By changing aileron deflection, the wing's lift can also be manipulated. If the aileron deflection is just enough to compensate the added aerodynamic load due to a gust, both the wing and the passengers will benefit. By coupling the readings of accelerometers near the wing tip, the FCS can adjust the aileron deflection and ideally keep the wing bending constant.
Since the ailerons are at the outer 30% of span, they have a big influence on the root bending moment, but affect only a small part of the lift the wing can create. Therefore, while the bending moment can be nicely held constant, the lift will still vary, but less than without gust alleviation.

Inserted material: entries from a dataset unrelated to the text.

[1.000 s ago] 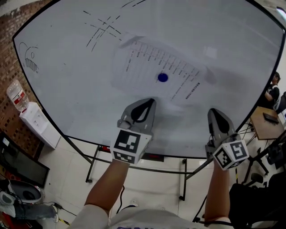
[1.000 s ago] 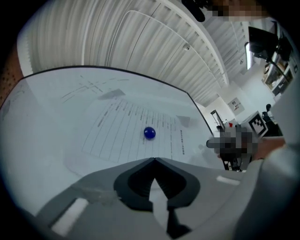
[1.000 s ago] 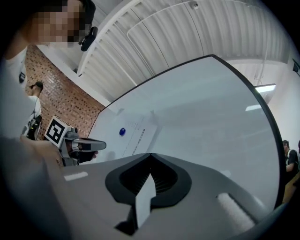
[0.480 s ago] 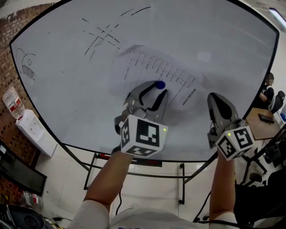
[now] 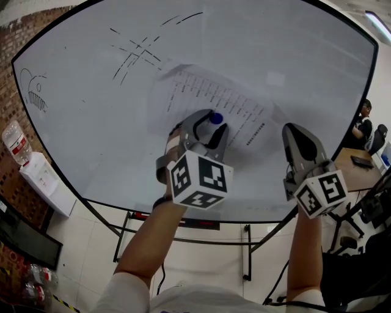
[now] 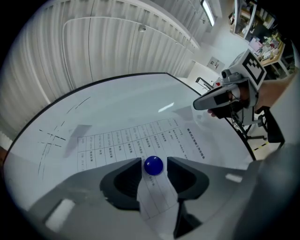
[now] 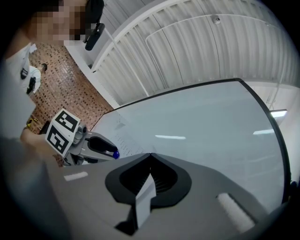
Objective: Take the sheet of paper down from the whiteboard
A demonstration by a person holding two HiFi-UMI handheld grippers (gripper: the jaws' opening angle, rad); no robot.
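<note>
A red-brown brick wall [image 5: 24,27] runs down the left edge of the head view. A white cabinet [image 5: 46,182] stands against it, with a plastic water bottle [image 5: 13,142] just above it in the frame. A dark flat screen [image 5: 24,244] sits at lower left. The floor [image 5: 85,244] is pale tile. At the right edge, a person [image 5: 364,122] sits by a wooden desk [image 5: 357,170]. White ribbed panelling [image 6: 117,51] fills the top of the left gripper view, with a long lit lamp [image 6: 208,11] at upper right.
</note>
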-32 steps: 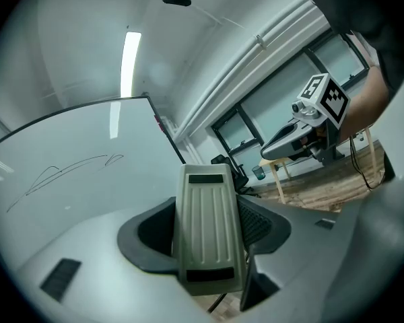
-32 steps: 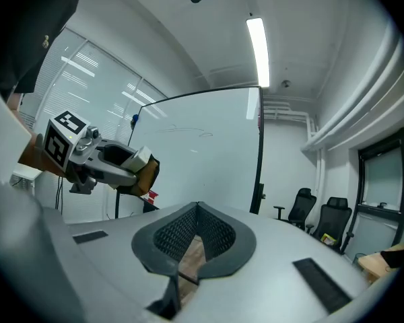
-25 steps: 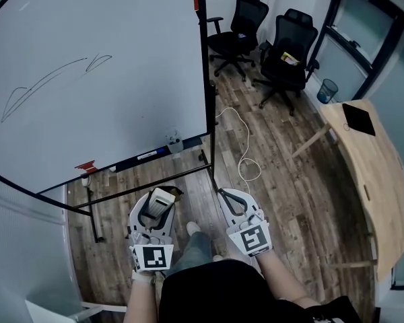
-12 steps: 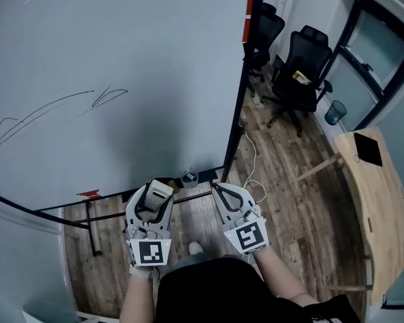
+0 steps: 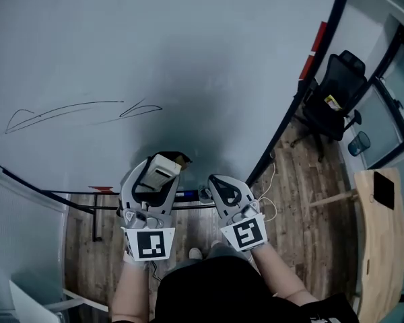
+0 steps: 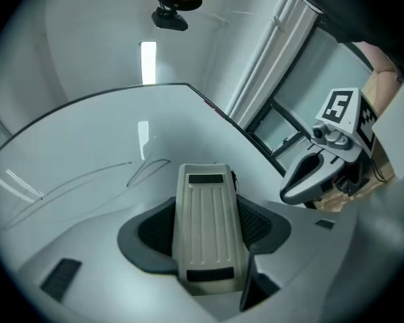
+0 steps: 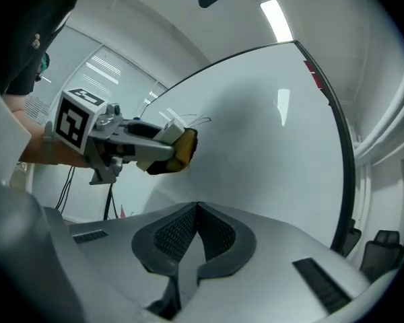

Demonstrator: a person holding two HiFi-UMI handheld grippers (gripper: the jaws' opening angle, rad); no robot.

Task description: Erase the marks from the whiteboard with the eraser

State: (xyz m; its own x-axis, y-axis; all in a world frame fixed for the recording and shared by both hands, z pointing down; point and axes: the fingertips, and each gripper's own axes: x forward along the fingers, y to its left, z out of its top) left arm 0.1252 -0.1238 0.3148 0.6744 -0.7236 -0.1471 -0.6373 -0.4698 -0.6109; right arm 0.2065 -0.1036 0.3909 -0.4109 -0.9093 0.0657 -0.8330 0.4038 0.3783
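Observation:
A large whiteboard (image 5: pixel 188 52) fills the upper part of the head view. Thin black marks (image 5: pixel 81 113) run across its left half, seen also as curved lines (image 6: pixel 141 170) in the left gripper view. My left gripper (image 5: pixel 158 173) is shut on a beige eraser (image 6: pixel 205 227) with a yellow felt side (image 7: pixel 183 150), held just below and right of the marks, close to the board. My right gripper (image 5: pixel 222 188) is shut on nothing, beside the left one and also facing the board (image 7: pixel 269 160).
The board's black frame post (image 5: pixel 303 86) runs down at right. A tray along the board's bottom edge holds a red item (image 5: pixel 102 190). A black office chair (image 5: pixel 333 99), a blue bin (image 5: pixel 359 143) and a wooden table (image 5: pixel 384 247) stand at right.
The view has closed in on the whiteboard and shifted right. Both grippers rose toward the board; the eraser now sits just below the marks.

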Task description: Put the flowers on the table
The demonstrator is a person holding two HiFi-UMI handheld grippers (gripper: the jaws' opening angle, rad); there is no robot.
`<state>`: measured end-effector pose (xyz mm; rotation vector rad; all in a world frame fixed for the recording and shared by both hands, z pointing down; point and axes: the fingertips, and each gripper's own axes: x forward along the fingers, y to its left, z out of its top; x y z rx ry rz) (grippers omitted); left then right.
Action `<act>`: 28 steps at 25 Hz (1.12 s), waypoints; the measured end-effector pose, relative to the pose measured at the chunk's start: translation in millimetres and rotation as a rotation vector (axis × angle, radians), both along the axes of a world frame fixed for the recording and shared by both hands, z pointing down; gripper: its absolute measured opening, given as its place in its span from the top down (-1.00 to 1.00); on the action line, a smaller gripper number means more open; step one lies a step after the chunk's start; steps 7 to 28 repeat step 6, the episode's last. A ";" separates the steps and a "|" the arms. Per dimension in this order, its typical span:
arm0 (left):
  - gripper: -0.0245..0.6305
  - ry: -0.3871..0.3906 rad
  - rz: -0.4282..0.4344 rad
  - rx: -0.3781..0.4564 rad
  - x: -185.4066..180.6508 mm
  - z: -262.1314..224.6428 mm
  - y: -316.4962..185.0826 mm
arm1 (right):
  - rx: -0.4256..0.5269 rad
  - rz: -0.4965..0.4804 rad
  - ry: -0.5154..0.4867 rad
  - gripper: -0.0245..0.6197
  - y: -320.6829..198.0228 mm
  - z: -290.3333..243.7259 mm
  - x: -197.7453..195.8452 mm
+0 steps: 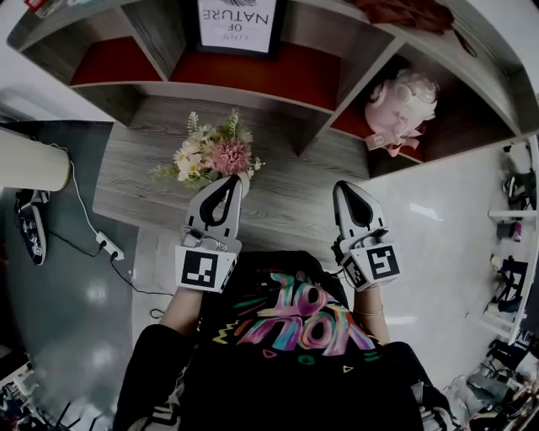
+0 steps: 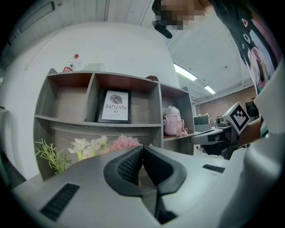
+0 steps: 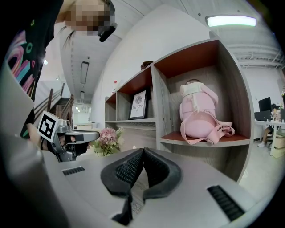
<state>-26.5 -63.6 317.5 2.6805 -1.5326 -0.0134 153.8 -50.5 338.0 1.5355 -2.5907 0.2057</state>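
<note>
A small bunch of flowers (image 1: 215,156), pink and cream blooms with green sprigs, rests on the grey wooden table top (image 1: 286,198) in front of the shelf unit. My left gripper (image 1: 235,179) points at it with its tip right beside the pink bloom. Its jaws are shut and nothing shows between them. In the left gripper view the flowers (image 2: 102,144) lie just beyond and left of the left gripper (image 2: 142,147). My right gripper (image 1: 344,187) hovers to the right over the table, also shut and empty. From the right gripper (image 3: 143,150) the flowers (image 3: 105,138) appear far left.
The shelf unit behind holds a framed print (image 1: 237,23) and a pink bag (image 1: 400,103). A bottle (image 2: 69,66) stands on top of the shelves. A white cylinder (image 1: 29,160) is at the left, with a power strip (image 1: 108,246) and cable on the floor.
</note>
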 end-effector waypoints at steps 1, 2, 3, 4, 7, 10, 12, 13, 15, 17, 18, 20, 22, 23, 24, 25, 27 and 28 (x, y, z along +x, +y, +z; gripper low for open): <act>0.85 0.000 0.001 0.001 0.3 -0.3 -0.1 | 0.000 -0.001 0.000 0.88 -0.1 0.0 -0.3; 0.85 -0.005 0.004 0.001 0.4 0.2 0.0 | 0.000 -0.003 0.002 0.88 -0.1 0.4 -0.5; 0.85 -0.015 0.007 0.001 0.3 1.3 0.3 | -0.001 -0.005 0.003 0.88 -0.2 0.7 -0.8; 0.85 -0.026 0.010 0.000 0.1 2.7 0.8 | -0.001 -0.007 0.004 0.88 -0.1 0.9 -1.0; 0.85 -0.040 0.015 0.000 0.1 4.3 1.7 | -0.003 -0.010 0.004 0.88 0.2 1.4 -1.4; 0.85 -0.040 0.015 0.000 0.1 4.3 1.7 | -0.003 -0.010 0.004 0.88 0.2 1.4 -1.4; 0.85 -0.040 0.015 0.000 0.1 4.3 1.7 | -0.003 -0.010 0.004 0.88 0.2 1.4 -1.4; 0.85 -0.040 0.015 0.000 0.1 4.3 1.7 | -0.003 -0.010 0.004 0.88 0.2 1.4 -1.4; 0.85 -0.040 0.015 0.000 0.1 4.3 1.7 | -0.003 -0.010 0.004 0.88 0.2 1.4 -1.4; 0.85 -0.040 0.015 0.000 0.1 4.3 1.7 | -0.003 -0.010 0.004 0.88 0.2 1.4 -1.4; 0.85 -0.040 0.015 0.000 0.1 4.3 1.7 | -0.003 -0.010 0.004 0.88 0.2 1.4 -1.4; 0.85 -0.040 0.015 0.000 0.1 4.3 1.7 | -0.003 -0.010 0.004 0.88 0.2 1.4 -1.4; 0.85 -0.040 0.015 0.000 0.1 4.3 1.7 | -0.003 -0.010 0.004 0.88 0.2 1.4 -1.4; 0.85 -0.040 0.015 0.000 0.1 4.3 1.7 | -0.003 -0.010 0.004 0.88 0.2 1.4 -1.4; 0.85 -0.040 0.015 0.000 0.1 4.3 1.7 | -0.003 -0.010 0.004 0.88 0.2 1.4 -1.4; 0.85 -0.040 0.015 0.000 0.1 4.3 1.7 | -0.003 -0.010 0.004 0.88 0.2 1.4 -1.4; 0.85 -0.040 0.015 0.000 0.1 4.3 1.7 | -0.003 -0.010 0.004 0.88 0.2 1.4 -1.4; 0.85 -0.040 0.015 0.000 0.1 4.3 1.7 | -0.003 -0.010 0.004 0.88 0.2 1.4 -1.4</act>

The part referring to the stick in the quoted patent refers to a mechanical control system with a naturally stable aircraft. If an aircraft with such a control system flies into a vertical gust, it will pitch up or down, which in turn will shift the equilibrium stick position. However, this will happen with some delay (the fuselage tip will "see" the gust first, and the tail will be affected by it some tenths of a second later), so the stick movement is a poor source for a feedback loop. I wonder why the patent mentions it - maybe the patentee wanted to cover all input sources.